Rel. ROSA WEBERPrimeira Turmajulgado em 2021-08-30publicado em 2021-09-20
TRIBUTÁRIO
EMENTA AGRAVO INTERNO EM MANDADO DE SEGURANÇA. CONSELHO NACIONAL DO MINISTÉRIO PÚBLICO. PENALIDADE DE ADVERTÊNCIA APLICADA A PROMOTORA DE JUSTIÇA. DIVULGAÇÃO DE ÁUDIO EM GRUPO DE WHATSAPP. AUSÊNCIA DE VIOLAÇÃO DOS SIGILOS TELEFÔNICO E TELEMÁTICO. LIBERDADE DE EXPRESSÃO QUE NÃO AFASTA A EXIGÊNCIA DE OBSERVAR OS DEVERES FUNCIONAIS DE MANTER CONDUTA ILIBADA E DE MANIFESTAR-SE EM ATO PÚBLICO COM A ELEVAÇÃO INERENTE AO CARGO. 1. O áudio que amparou a aplicação da penalidade disciplinar foi espontaneamente divulgado pela agravante em grupo de Promotores de Justiça no aplicativo de troca de mensagens WhatsApp. Tanto assim, aliás, que a agravante não coloca em dúvida a autenticidade e a autoria do arquivo de áudio em tela, limitando-se a questionar a idoneidade do método utilizado para sua obtenção. 2. Não prospera o argumento de que a reprodução do áudio fora do grupo de Promotores de Justiça seria inválida e importaria em indevida vulneração dos sigilos telefônico e telemático. A divulgação de mensagem em grupo do aplicativo WhatsApp tem dinâmica similar à observada em outras plataformas de mídia social. Isso porque, ao divulgar mensagem nesse tipo de ambiente virtual, o participante sabe, antecipadamente, que ela poderá ser copiada ou encaminhada, alcançando pessoas que não integram o grupo em que originalmente veiculada, mormente quando inexistente qualquer tipo de solicitação de confidencialidade. 3. A liberdade de expressão, assegurada no texto constitucional, não afasta a exigência de observância de deveres funcionais previstos na legislação aplicável aos membros do Ministério Público. Precedentes: MS 34493 AgR, Rel. Min. Luiz Fux, Primeira Turma, DJe de 16.05.2019; e MS 37178, Rel. Min.
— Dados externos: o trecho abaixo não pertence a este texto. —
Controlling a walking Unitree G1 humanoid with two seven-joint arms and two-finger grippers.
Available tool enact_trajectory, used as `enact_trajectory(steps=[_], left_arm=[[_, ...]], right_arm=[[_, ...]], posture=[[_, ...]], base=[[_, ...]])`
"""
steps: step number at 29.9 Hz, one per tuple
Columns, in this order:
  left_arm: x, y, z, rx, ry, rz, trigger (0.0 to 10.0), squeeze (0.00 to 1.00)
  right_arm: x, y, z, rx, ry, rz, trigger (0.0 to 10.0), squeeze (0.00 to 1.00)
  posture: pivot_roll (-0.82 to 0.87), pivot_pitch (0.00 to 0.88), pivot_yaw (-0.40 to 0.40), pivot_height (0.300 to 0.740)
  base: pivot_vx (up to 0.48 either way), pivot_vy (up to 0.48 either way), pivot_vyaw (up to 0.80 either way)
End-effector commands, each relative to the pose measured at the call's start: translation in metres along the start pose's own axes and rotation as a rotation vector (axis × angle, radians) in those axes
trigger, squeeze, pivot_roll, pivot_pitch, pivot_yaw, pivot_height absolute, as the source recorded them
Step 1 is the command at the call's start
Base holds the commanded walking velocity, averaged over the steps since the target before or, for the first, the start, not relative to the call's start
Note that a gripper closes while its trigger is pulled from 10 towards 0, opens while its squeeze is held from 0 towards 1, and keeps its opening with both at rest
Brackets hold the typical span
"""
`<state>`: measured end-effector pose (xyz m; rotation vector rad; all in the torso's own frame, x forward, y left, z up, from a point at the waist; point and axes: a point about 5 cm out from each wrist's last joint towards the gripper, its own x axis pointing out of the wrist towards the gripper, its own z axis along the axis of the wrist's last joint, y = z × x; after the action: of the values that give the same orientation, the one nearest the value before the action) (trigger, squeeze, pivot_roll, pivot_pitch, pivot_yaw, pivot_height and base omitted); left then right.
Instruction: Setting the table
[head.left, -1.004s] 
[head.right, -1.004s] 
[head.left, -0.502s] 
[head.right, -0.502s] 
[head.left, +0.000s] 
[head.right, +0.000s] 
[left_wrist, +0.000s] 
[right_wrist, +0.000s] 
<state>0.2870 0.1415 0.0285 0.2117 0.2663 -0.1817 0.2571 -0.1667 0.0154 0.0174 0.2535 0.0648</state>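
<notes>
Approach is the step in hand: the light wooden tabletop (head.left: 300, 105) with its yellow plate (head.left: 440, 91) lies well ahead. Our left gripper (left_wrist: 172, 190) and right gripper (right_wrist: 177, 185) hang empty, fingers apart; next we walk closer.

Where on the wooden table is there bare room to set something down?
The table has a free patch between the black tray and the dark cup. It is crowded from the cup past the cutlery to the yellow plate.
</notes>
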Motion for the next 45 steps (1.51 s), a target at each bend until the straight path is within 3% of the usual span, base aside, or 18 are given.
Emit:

Luiz Fux, Primeira Turma, DJe de 1º.9.2020. 4. Na espécie, ao decidir pela aplicação da pena de advertência, apoiado na percepção de que a agravante se expressou de maneira incompatível com os deveres funcionais estabelecidos nos arts. 72 , I, e 74, IV, da LCE nº 12/1994, quando, em mensagem de áudio divulgada em grupo de Whatsapp, atribuiu a integrantes do Colégio de Procuradores de Justiça do Ministério Público do Estado de Pernambuco a prática de “maracutaias” e “arrumadinhos”, o CNMP atuou dentro dos limites de sua atribuição constitucional, observou garantias de índole procedimental e não incorreu em conduta revestida de flagrante ilegalidade ou irrazoabilidade, cenário a conjurar a concessão da ordem mandamental pretendida. 5. Agravo interno conhecido e não provido.